[Work order] Search the listing below for "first". Copy each matching line.

[Information shown]
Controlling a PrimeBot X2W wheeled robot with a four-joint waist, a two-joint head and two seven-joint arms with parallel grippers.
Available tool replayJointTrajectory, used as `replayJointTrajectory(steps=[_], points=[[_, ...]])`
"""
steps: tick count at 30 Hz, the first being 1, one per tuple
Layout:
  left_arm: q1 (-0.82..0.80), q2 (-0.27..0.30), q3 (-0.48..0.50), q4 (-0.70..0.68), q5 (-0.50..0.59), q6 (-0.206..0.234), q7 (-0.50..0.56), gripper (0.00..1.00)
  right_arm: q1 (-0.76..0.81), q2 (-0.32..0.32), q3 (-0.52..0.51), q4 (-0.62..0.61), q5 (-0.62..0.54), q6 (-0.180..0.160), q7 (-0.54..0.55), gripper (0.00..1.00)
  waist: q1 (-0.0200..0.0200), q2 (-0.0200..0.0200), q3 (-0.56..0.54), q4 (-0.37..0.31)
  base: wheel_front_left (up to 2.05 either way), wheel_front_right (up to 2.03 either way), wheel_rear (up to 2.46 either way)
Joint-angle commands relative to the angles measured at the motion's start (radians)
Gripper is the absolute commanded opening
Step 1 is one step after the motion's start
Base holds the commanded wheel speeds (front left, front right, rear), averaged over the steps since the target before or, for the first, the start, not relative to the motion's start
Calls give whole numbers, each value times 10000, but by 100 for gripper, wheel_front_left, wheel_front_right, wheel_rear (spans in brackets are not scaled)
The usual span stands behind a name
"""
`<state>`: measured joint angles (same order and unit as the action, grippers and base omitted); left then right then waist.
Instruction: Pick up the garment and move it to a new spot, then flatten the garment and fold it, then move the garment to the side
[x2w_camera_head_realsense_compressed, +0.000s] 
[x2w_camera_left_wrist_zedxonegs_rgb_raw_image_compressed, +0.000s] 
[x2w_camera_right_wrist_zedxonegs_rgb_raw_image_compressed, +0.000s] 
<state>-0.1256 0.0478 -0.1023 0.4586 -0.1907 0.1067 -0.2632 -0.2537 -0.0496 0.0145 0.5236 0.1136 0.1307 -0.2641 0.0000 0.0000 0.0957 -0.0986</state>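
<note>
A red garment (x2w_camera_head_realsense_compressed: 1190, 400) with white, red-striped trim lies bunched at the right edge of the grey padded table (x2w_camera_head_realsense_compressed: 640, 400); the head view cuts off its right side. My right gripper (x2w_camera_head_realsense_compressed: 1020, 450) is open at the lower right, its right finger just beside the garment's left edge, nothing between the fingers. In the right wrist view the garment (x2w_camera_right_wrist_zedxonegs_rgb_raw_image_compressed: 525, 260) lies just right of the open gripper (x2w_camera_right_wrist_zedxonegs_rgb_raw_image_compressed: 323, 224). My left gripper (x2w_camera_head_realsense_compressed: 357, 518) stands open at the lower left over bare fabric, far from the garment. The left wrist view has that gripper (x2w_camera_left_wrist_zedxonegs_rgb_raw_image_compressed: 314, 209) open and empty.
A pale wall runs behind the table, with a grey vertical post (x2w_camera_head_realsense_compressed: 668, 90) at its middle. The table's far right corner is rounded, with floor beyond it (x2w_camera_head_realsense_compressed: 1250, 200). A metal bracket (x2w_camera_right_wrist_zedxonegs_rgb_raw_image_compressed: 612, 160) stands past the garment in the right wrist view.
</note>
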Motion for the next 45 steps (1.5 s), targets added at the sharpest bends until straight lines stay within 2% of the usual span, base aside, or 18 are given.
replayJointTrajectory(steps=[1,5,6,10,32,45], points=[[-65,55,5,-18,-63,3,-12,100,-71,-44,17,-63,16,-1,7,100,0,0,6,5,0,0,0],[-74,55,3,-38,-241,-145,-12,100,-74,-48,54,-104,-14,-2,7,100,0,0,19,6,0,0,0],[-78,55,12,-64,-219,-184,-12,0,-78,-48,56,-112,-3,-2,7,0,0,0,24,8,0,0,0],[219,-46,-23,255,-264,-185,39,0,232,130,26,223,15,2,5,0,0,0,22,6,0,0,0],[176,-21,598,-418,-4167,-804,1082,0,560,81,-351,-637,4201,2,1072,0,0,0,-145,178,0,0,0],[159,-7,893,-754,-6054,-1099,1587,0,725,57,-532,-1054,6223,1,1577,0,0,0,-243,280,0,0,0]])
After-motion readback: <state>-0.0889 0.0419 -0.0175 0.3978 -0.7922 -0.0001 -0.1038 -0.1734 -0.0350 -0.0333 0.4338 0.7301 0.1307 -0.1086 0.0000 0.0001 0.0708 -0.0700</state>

[Answer box]
steps: tick count at 30 Hz, the first being 1, one per tuple
Base holds the commanded wheel speeds (front left, front right, rear), averaged over the steps since the target before or, for the first, the start, not relative to the motion's start

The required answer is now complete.